• **Assigned task**
In the entries below, repeat only the lines between those holding "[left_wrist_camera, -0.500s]" and "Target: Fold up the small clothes", inclusive. Leave pictures out.

--*--

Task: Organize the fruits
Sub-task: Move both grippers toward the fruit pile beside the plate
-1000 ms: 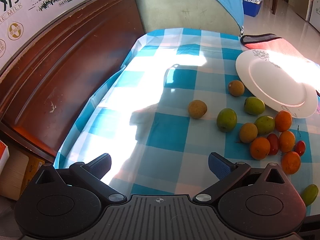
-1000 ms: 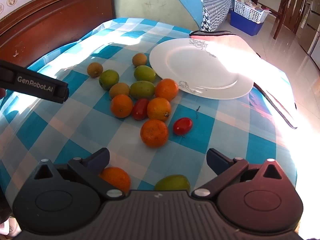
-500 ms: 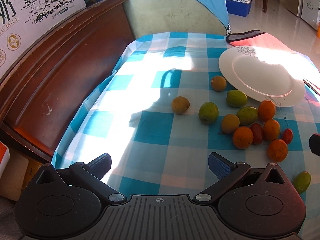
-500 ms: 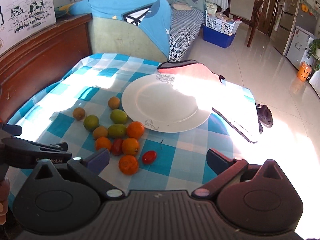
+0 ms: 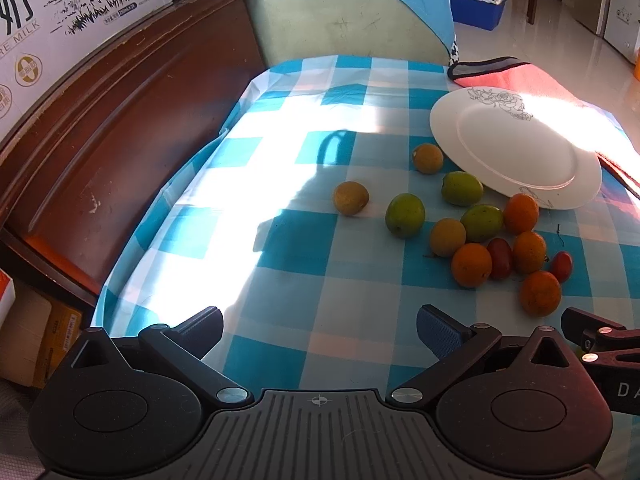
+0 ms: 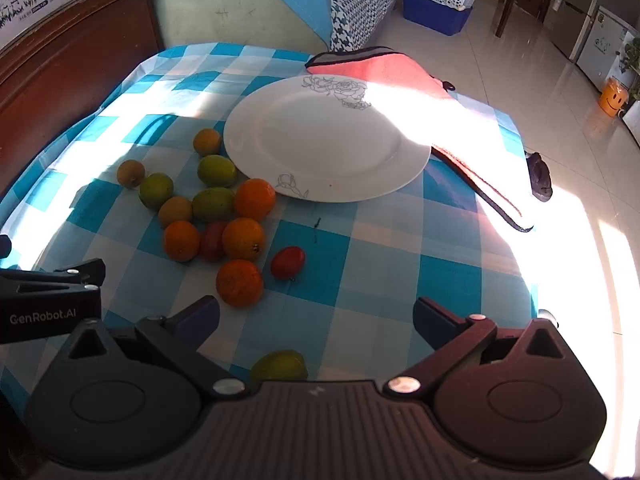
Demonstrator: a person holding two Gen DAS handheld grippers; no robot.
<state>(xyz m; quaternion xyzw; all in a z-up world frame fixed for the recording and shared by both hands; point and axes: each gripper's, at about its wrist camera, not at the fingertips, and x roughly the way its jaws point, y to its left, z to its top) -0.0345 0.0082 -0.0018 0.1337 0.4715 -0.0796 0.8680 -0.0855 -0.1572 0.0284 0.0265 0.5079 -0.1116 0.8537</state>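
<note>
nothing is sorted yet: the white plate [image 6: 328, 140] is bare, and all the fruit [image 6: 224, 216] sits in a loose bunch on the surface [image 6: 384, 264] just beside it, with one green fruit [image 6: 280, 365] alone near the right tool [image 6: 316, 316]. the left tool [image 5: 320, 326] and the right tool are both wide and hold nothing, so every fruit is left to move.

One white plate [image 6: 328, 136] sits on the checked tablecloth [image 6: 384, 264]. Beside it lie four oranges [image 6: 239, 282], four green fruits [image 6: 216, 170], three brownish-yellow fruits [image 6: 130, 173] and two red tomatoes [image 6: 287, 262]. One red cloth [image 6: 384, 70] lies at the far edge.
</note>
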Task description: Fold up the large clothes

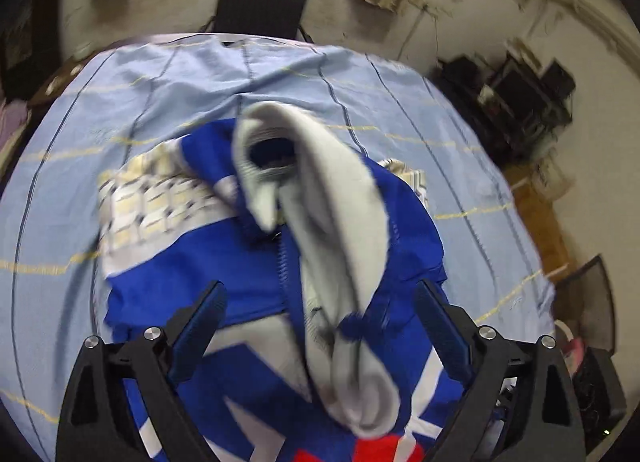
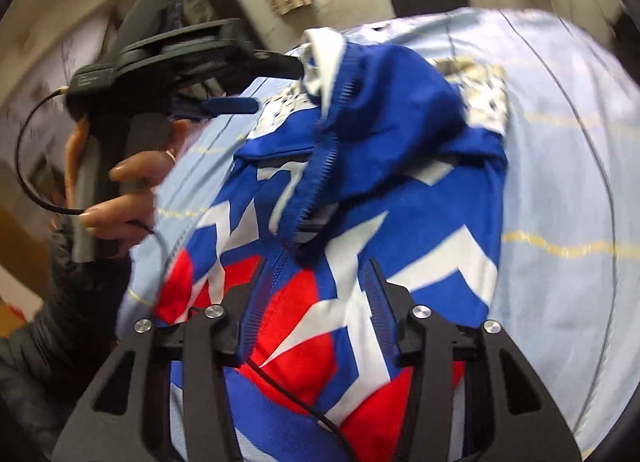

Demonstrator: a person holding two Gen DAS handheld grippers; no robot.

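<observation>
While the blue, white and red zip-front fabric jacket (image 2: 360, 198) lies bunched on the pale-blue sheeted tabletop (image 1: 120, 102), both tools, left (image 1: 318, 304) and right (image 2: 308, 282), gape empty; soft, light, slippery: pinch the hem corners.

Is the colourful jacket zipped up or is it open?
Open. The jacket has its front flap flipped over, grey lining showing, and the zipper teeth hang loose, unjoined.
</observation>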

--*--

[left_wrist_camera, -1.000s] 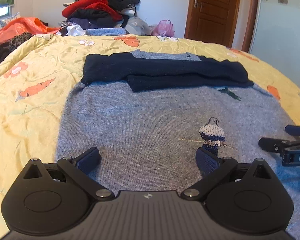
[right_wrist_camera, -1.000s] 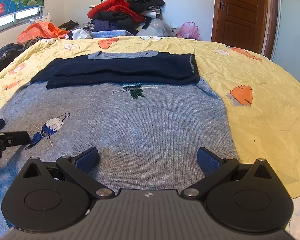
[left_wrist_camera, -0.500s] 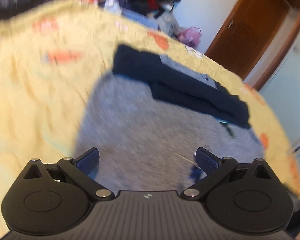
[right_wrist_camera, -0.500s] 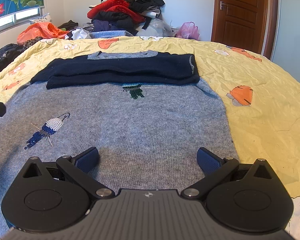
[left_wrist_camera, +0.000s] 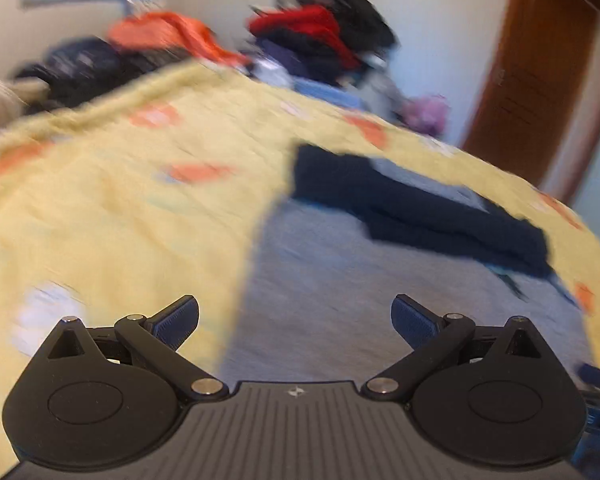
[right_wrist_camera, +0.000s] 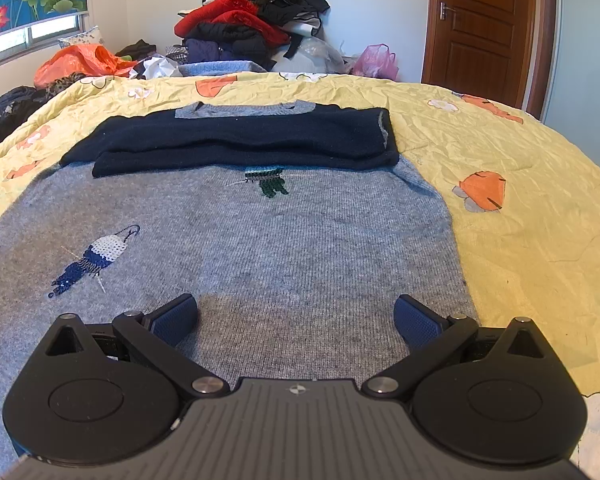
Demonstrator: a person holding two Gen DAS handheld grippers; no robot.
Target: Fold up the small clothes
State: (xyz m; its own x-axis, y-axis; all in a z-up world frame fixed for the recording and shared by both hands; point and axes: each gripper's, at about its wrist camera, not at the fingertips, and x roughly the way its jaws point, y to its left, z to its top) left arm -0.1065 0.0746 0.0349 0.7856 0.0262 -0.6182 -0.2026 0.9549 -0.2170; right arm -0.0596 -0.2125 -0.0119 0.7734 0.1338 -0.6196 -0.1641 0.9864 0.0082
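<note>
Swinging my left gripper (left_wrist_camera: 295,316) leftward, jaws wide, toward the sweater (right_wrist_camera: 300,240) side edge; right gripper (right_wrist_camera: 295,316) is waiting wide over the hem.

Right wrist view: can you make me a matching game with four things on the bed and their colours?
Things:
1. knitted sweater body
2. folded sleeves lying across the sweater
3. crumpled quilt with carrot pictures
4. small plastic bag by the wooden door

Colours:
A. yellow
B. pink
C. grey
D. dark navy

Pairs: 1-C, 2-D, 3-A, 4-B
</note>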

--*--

• **Answer**
[left_wrist_camera, -0.500s] 
[right_wrist_camera, -0.500s] 
[left_wrist_camera, +0.000s] 
[right_wrist_camera, +0.000s] 
Demonstrator: a person holding two Gen DAS handheld grippers; no robot.
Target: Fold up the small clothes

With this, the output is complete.